Problem to solve:
Beginning at the line that holds "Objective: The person" and continuing to the last line of the data below, transcribe every line word for word, without pictures.

== Data for this exercise ==

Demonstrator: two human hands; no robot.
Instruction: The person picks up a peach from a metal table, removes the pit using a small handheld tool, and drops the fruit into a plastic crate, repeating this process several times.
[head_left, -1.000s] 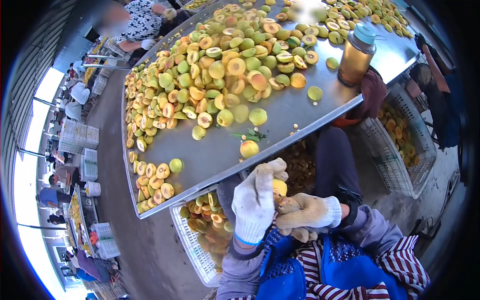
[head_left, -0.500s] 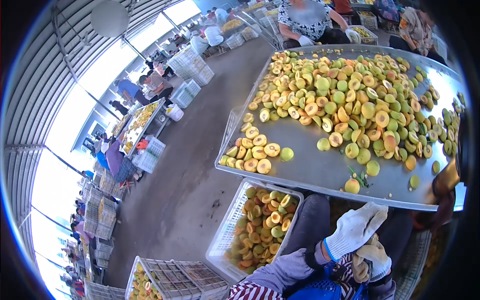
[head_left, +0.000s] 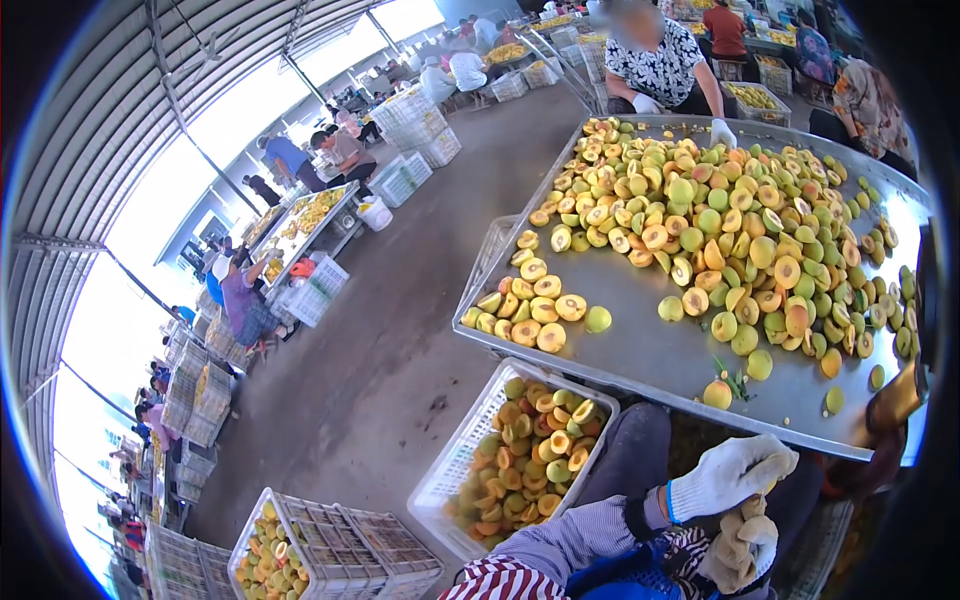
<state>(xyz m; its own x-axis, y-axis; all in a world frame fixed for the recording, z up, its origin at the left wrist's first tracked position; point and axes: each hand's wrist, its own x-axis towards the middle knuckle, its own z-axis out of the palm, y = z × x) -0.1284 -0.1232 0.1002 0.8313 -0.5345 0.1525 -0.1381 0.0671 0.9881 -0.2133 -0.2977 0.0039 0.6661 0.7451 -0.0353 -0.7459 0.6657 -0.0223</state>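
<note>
My left hand (head_left: 732, 475), in a white knitted glove with a blue cuff edge, hovers over my lap with fingers curled together. What they close on, if anything, is hidden. Just below it is my right hand (head_left: 742, 552), also in a white glove with worn beige patches. Its fingers are bent inward, and I cannot make out anything in them. Both hands are close together in front of the metal table (head_left: 640, 365), which bears a heap of halved and whole yellow-green plums or apricots (head_left: 715, 225).
A white crate (head_left: 480, 425) of fruit halves stands beside my leg, with another filled crate (head_left: 340, 550) at lower left. A small group of halves (head_left: 530, 305) lies at the table's left corner. Across the table sits a gloved co-worker (head_left: 655, 70); more people work at tables farther left.
My view has shifted, so the table and crates appear farther right or lower. The co-worker's gloved hand has moved onto the fruit heap. My hands stay close together over my lap.
</note>
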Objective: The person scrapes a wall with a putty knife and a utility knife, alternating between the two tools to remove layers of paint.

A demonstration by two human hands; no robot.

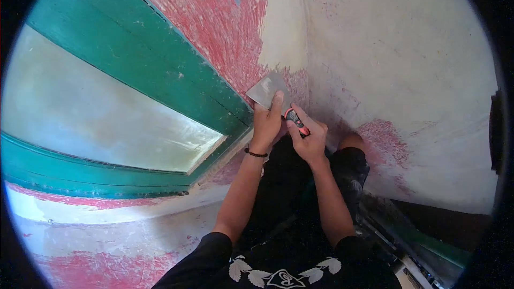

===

Response to the exercise:
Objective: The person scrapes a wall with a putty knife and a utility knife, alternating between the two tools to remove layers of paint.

A demonstration by two human hands; no robot.

Nothing more remains in this exercise.